* _Your task_:
All entries below are to be set down again, identical to the source.

* _Records for this task_:
[Start of section]
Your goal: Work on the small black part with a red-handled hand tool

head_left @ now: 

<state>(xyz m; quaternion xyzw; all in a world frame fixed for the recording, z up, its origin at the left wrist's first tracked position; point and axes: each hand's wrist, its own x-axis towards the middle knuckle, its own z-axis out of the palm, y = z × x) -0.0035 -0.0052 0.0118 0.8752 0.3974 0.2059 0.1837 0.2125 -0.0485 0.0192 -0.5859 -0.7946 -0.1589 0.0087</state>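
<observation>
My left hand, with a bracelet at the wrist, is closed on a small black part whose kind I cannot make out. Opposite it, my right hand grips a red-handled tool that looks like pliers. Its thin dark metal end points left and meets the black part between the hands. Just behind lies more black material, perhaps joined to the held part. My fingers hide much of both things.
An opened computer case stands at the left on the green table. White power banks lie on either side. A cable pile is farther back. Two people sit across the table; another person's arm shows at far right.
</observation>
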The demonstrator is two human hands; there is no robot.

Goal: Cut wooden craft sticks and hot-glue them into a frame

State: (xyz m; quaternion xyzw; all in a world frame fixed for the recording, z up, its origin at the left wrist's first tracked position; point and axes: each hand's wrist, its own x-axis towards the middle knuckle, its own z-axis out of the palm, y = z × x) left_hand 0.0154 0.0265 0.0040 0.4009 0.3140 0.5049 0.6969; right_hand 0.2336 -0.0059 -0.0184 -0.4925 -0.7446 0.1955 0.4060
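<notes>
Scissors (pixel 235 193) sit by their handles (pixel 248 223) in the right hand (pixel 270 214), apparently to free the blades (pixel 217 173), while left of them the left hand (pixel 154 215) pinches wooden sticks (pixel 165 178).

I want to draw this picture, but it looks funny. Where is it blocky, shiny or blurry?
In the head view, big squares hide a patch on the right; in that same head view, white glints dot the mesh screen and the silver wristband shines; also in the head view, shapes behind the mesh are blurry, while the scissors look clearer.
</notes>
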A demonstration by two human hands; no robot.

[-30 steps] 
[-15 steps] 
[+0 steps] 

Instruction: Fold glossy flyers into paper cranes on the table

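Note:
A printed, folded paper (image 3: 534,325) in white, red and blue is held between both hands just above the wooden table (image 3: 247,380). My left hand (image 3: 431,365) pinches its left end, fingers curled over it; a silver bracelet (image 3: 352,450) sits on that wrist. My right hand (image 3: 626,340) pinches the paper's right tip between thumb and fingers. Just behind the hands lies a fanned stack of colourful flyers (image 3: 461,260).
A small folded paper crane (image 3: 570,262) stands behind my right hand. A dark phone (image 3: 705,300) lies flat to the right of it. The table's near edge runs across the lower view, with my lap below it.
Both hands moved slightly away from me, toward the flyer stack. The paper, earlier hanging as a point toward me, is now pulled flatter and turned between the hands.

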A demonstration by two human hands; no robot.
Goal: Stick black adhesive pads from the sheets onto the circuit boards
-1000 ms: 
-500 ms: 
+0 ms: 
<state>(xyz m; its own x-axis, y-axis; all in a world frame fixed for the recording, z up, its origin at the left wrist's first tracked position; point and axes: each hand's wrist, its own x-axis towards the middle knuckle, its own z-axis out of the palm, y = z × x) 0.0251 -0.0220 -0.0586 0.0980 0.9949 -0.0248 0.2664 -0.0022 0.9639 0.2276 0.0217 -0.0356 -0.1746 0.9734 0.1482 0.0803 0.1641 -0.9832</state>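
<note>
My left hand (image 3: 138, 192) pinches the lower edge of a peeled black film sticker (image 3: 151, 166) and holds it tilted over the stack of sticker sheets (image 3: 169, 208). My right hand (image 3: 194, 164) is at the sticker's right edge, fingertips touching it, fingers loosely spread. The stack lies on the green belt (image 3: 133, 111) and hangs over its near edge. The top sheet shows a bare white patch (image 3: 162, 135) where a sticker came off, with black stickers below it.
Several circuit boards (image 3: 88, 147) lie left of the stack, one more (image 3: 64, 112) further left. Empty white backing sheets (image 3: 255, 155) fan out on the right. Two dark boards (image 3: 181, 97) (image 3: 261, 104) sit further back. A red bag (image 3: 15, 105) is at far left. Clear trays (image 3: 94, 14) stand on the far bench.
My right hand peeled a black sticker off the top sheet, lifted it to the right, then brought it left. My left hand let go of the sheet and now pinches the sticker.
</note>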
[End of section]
* _Exercise answer_:
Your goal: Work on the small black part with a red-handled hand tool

head_left @ now: 

<state>(xyz m; quaternion xyzw; all in a world frame fixed for the recording, z up, its origin at the left wrist's first tracked position; point and axes: each hand's wrist, its own x-axis towards the middle knuckle, its own z-axis out of the palm, y = z × x) -0.0035 -0.0052 0.0118 0.8752 0.3974 0.2059 0.1837 0.2125 -0.0485 0.0192 -0.5859 -0.7946 -0.1589 0.0087</state>
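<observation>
My left hand, with a bracelet at the wrist, is closed on a small black part whose kind I cannot make out. Opposite it, my right hand grips a red-handled tool that looks like pliers. Its thin dark metal end points left and meets the black part between the hands. Just behind lies more black material, perhaps joined to the held part. My fingers hide much of both things.
An opened computer case stands at the left on the green table. White power banks lie on either side. A cable pile is farther back. Two people sit across the table; another person's arm shows at far right.
</observation>
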The demonstrator is two human hands; there is no robot.

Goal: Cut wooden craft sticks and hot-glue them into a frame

State: (xyz m; quaternion xyzw; all in a world frame fixed for the recording, z up, its origin at the left wrist's first tracked position; point and axes: each hand's wrist, its own x-axis towards the middle knuckle, its own z-axis out of the palm, y = z × x) left_hand 0.0154 0.0265 0.0040 0.4009 0.3140 0.5049 0.6969; right_hand 0.2336 -0.0059 -0.0184 -0.4925 -0.7446 0.1955 0.4060
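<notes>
Scissors (pixel 235 193) sit by their handles (pixel 248 223) in the right hand (pixel 270 214), apparently to free the blades (pixel 217 173), while left of them the left hand (pixel 154 215) pinches wooden sticks (pixel 165 178).

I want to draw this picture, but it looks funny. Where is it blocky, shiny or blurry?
In the head view, big squares hide a patch on the right; in that same head view, white glints dot the mesh screen and the silver wristband shines; also in the head view, shapes behind the mesh are blurry, while the scissors look clearer.
</notes>
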A demonstration by two human hands; no robot.

[-30 steps] 
[-15 steps] 
[+0 steps] 

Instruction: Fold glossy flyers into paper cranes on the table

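Note:
A printed, folded paper (image 3: 534,325) in white, red and blue is held between both hands just above the wooden table (image 3: 247,380). My left hand (image 3: 431,365) pinches its left end, fingers curled over it; a silver bracelet (image 3: 352,450) sits on that wrist. My right hand (image 3: 626,340) pinches the paper's right tip between thumb and fingers. Just behind the hands lies a fanned stack of colourful flyers (image 3: 461,260).
A small folded paper crane (image 3: 570,262) stands behind my right hand. A dark phone (image 3: 705,300) lies flat to the right of it. The table's near edge runs across the lower view, with my lap below it.
Both hands moved slightly away from me, toward the flyer stack. The paper, earlier hanging as a point toward me, is now pulled flatter and turned between the hands.
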
A demonstration by two human hands; no robot.
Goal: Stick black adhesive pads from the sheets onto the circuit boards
-1000 ms: 
-500 ms: 
+0 ms: 
<state>(xyz m; its own x-axis, y-axis; all in a world frame fixed for the recording, z up, its origin at the left wrist's first tracked position; point and axes: each hand's wrist, its own x-axis towards the middle knuckle, its own z-axis out of the palm, y = z × x) 0.0251 -0.0220 -0.0586 0.0980 0.9949 -0.0248 0.2664 -0.0022 0.9639 0.2276 0.0217 -0.0356 -0.1746 0.9734 0.1482 0.0803 0.1641 -0.9832</state>
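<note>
My left hand (image 3: 138, 192) pinches the lower edge of a peeled black film sticker (image 3: 151, 166) and holds it tilted over the stack of sticker sheets (image 3: 169, 208). My right hand (image 3: 194, 164) is at the sticker's right edge, fingertips touching it, fingers loosely spread. The stack lies on the green belt (image 3: 133, 111) and hangs over its near edge. The top sheet shows a bare white patch (image 3: 162, 135) where a sticker came off, with black stickers below it.
Several circuit boards (image 3: 88, 147) lie left of the stack, one more (image 3: 64, 112) further left. Empty white backing sheets (image 3: 255, 155) fan out on the right. Two dark boards (image 3: 181, 97) (image 3: 261, 104) sit further back. A red bag (image 3: 15, 105) is at far left. Clear trays (image 3: 94, 14) stand on the far bench.
My right hand peeled a black sticker off the top sheet, lifted it to the right, then brought it left. My left hand let go of the sheet and now pinches the sticker.
</note>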

No additional answer is needed here.